He Yuxia, Xia Rong, Chen Xin, Ye Desheng, Tang Yan, Li Pu, Niu Jing, Chen Shiling
Department of Obstetrics and Gynecology, Southern Medical University, Guangzhou, China.
Nan Fang Yi Ke Da Xue Xue Bao. 2013 Feb;33(2):216-20.
To analyze the value of ovarian reserve markers for predicting ovarian response in women undergoing in vitro fertilization-embryo transfer.
According to the ovarian response, 331 patients undergoing oocyte retrieval cycles were divided into of normal, poor, and high response groups. Serum anti-Mvllerian hormone (AMH) was determined using AMH ELISA kit on day 3 of the menstrual cycle, antral follicle count (AFC) was measured using vaginal ultrasound, and basal serum follicle-stimulating hormone (FSH), luteinizing hormone (LH) and estradiol (E(2)) levels were detected using chemiluminescence method.
Serum AMH and FSH levels, FSH/LH ratio, AFC, and the patients age, but not the basal E(2) level (P>0.05), were correlated with the number of oocytes collected (×1000/ampules of Gn) (P<0.001). AFC and serum AMH were the strongest single predictors for low ovarian response, with the areas under curve (AUC) of 0.855 (0.787-0.924) and 0.832 (0.764-0.900) (P<0.05), and cutoff values of ≤9 and ≤1.88 ng/ml, respectively. AFC was the strongest single predictor for high ovarian response, with an AUC of 0.787 (0.728-0.847) and the cutoff value of ≥15. Logistic regression model found that the combination of AFC, serum AMH and FSH improved the predictive power for poor ovarian response, but not for high ovarian response.
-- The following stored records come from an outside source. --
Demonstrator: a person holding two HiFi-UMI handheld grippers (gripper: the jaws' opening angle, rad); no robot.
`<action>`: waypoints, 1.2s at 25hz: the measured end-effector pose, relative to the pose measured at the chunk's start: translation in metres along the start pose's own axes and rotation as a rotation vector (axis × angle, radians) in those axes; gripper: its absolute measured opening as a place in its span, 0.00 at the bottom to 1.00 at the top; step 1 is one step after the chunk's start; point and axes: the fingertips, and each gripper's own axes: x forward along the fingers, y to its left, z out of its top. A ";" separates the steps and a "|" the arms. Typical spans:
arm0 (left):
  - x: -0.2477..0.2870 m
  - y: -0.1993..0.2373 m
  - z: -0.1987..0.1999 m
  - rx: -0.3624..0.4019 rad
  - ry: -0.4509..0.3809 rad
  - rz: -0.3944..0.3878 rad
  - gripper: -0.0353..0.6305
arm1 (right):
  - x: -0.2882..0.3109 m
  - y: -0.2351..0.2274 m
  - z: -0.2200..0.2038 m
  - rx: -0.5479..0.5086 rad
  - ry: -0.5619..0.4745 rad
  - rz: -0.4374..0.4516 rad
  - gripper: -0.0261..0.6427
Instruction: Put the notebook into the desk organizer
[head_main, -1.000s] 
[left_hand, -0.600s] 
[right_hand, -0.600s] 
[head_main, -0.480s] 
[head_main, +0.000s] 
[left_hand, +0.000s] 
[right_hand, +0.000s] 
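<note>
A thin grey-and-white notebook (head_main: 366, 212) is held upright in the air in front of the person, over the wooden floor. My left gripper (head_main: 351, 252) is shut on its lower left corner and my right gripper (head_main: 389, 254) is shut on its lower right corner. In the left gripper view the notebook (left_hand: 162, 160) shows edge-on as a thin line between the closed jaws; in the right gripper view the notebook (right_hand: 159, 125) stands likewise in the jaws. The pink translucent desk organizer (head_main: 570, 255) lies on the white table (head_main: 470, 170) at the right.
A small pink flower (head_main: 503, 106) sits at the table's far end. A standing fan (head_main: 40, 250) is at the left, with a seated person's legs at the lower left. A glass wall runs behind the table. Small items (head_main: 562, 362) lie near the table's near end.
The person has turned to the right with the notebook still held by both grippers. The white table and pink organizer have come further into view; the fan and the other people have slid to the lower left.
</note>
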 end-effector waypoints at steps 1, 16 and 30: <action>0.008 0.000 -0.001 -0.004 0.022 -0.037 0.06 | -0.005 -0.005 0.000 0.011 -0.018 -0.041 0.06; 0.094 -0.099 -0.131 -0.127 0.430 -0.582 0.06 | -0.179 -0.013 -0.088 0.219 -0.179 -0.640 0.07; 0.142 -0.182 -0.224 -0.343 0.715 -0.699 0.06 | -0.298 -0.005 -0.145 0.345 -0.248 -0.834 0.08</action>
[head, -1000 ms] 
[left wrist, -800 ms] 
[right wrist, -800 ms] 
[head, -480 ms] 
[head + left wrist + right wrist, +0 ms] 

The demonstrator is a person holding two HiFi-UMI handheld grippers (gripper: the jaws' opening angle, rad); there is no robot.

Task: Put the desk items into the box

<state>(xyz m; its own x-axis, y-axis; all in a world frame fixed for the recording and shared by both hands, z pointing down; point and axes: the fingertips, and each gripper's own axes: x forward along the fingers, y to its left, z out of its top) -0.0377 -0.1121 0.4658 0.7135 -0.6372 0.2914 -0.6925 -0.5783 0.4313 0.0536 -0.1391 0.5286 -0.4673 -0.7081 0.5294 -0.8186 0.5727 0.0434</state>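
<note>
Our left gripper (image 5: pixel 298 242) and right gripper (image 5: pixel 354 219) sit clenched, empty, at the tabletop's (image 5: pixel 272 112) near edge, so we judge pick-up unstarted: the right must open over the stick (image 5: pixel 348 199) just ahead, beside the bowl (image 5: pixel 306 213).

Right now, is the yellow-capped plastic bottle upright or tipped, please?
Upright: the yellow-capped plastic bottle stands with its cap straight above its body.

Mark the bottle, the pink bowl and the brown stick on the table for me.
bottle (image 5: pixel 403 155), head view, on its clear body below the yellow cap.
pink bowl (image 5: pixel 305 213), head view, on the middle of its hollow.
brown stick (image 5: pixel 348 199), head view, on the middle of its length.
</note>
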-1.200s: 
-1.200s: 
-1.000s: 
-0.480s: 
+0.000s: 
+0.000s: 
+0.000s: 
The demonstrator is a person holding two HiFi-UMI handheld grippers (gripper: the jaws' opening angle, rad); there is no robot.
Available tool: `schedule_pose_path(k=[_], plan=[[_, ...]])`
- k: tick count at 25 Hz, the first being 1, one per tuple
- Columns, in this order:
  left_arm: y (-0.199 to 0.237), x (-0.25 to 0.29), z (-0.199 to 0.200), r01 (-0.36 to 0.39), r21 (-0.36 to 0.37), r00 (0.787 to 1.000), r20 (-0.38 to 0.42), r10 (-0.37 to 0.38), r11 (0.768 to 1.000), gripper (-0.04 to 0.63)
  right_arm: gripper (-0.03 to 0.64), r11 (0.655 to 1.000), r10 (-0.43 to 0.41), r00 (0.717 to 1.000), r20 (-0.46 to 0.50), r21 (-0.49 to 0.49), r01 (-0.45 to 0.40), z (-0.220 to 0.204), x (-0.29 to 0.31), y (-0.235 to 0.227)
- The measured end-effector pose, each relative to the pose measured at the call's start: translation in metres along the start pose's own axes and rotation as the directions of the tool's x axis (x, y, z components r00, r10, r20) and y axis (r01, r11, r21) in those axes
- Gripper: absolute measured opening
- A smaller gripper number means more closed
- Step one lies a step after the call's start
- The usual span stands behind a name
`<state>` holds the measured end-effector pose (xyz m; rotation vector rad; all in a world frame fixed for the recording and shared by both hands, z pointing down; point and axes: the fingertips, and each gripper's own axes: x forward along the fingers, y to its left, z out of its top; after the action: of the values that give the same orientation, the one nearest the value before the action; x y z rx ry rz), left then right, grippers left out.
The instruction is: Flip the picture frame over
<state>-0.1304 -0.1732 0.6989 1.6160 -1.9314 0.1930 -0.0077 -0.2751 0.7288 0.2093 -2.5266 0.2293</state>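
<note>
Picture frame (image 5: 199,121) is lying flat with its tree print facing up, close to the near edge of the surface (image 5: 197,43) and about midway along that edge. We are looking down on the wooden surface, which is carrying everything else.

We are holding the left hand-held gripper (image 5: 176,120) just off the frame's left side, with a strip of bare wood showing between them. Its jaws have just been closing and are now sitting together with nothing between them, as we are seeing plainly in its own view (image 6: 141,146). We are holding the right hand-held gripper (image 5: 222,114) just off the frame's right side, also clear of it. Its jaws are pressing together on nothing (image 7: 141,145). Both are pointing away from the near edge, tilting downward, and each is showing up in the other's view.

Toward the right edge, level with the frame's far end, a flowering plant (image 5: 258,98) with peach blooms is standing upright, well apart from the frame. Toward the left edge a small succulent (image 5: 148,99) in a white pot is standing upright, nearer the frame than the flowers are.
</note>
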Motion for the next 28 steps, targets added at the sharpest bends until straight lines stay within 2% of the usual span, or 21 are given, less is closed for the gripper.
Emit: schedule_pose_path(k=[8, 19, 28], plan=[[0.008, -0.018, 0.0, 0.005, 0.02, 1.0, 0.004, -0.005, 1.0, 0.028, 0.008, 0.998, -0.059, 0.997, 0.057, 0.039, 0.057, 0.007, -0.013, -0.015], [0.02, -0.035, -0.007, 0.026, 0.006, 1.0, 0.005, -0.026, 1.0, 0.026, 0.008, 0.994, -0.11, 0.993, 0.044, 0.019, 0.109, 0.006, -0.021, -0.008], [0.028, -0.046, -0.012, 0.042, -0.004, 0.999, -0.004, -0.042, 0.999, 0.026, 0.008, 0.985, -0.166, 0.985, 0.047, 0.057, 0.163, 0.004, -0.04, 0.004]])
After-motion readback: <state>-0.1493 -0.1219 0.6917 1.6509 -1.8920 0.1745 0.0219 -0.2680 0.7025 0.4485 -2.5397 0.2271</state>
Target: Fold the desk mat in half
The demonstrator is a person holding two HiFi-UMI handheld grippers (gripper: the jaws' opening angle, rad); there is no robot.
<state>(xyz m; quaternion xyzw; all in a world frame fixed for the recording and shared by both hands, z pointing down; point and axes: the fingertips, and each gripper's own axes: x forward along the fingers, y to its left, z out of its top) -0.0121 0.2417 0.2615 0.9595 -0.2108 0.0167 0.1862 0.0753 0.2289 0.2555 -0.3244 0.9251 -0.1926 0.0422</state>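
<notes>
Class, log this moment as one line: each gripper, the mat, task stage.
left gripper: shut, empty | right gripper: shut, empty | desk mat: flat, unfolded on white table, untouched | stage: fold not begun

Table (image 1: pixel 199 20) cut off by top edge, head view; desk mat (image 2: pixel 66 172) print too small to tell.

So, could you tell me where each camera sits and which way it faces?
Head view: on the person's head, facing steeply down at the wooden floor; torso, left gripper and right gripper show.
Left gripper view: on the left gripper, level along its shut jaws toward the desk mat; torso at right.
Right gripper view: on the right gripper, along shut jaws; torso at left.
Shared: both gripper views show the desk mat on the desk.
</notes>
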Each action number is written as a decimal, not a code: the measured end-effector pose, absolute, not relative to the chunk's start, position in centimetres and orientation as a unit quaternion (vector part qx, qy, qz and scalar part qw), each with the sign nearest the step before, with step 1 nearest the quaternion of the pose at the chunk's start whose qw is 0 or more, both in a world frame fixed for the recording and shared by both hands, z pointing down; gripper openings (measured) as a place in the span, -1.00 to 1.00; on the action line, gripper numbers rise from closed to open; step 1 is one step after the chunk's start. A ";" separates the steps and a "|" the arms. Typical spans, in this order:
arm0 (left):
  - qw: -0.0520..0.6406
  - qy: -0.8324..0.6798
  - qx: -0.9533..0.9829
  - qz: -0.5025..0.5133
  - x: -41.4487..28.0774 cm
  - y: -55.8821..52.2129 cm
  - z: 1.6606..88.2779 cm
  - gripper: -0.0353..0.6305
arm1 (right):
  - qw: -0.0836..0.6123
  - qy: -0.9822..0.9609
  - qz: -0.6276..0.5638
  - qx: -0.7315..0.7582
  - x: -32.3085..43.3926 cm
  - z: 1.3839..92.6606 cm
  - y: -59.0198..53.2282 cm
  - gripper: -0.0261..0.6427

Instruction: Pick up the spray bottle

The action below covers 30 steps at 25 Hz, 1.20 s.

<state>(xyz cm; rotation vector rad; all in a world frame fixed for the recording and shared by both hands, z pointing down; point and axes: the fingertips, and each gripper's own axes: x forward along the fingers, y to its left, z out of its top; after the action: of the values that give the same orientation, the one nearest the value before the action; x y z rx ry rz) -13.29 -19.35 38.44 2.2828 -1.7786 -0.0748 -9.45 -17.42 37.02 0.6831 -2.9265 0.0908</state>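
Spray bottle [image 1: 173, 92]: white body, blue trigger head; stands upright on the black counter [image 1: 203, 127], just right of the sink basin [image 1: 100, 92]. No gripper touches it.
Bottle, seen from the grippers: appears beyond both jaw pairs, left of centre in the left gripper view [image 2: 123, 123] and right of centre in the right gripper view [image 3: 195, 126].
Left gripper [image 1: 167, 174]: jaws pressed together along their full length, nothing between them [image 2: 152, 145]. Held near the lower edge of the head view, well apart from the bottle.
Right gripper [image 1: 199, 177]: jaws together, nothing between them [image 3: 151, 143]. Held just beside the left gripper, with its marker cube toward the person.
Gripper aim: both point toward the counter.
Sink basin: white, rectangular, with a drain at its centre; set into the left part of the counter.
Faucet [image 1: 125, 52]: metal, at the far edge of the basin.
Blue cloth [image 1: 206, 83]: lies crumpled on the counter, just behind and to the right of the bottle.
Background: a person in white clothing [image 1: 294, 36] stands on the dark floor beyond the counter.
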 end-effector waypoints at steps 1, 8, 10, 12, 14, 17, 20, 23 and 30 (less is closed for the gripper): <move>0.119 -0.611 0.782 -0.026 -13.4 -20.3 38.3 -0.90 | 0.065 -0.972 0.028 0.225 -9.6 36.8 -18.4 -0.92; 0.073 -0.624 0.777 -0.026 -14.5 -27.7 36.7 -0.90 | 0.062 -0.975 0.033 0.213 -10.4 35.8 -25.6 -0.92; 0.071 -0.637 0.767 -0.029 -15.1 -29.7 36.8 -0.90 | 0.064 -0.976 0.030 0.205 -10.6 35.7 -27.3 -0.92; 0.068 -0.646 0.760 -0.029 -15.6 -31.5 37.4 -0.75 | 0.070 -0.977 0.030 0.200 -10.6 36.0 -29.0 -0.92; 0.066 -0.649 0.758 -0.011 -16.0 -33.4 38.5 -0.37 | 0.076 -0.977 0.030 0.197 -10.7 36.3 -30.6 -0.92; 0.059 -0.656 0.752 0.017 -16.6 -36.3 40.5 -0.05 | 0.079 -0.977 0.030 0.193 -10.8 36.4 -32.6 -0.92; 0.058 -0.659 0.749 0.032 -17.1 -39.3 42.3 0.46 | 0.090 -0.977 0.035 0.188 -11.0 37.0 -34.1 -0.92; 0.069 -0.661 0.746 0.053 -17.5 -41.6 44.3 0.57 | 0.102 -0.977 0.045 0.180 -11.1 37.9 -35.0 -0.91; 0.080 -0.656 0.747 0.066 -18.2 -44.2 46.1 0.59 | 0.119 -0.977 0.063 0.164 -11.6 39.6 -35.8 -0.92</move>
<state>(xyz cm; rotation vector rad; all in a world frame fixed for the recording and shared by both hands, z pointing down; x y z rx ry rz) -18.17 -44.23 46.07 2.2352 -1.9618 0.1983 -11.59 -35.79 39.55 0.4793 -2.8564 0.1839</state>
AFC, serum AMH, FSH, FSH/LH, and age are all predictors of ovarian response, among which AFC is the strongest single predictor. A multivariable model can improve the predictive power for low ovarian response but not for high ovarian response.
分析卵巢储备标志物在预测接受体外受精 - 胚胎移植女性卵巢反应中的价值。
根据卵巢反应,将331例接受取卵周期的患者分为正常反应组、低反应组和高反应组。月经周期第3天使用抗苗勒管激素(AMH)酶联免疫吸附测定试剂盒测定血清AMH,经阴道超声测量窦卵泡计数(AFC),采用化学发光法检测基础血清促卵泡生成素(FSH)、促黄体生成素(LH)和雌二醇(E₂)水平。
血清AMH和FSH水平、FSH/LH比值、AFC以及患者年龄与采集的卵母细胞数量(×1000/安瓿促性腺激素)相关(P<0.001),而基础E₂水平无相关性(P>0.05)。AFC和血清AMH是低卵巢反应最强的单一预测指标,曲线下面积(AUC)分别为0.855(0.787 - 0.924)和0.832(0.764 - 0.900)(P<0.05),截断值分别≤9和≤1.88 ng/ml。AFC是高卵巢反应最强的单一预测指标,AUC为0.787(0.728 - 0.847),截断值≥15。逻辑回归模型发现,AFC、血清AMH和FSH的组合提高了对低卵巢反应的预测能力,但对高卵巢反应没有提高。
AFC、血清AMH、FSH、FSH/LH和年龄均为卵巢反应的预测指标,其中AFC是最强的单一预测指标。多变量模型可提高对低卵巢反应的预测能力,但对高卵巢反应无此作用。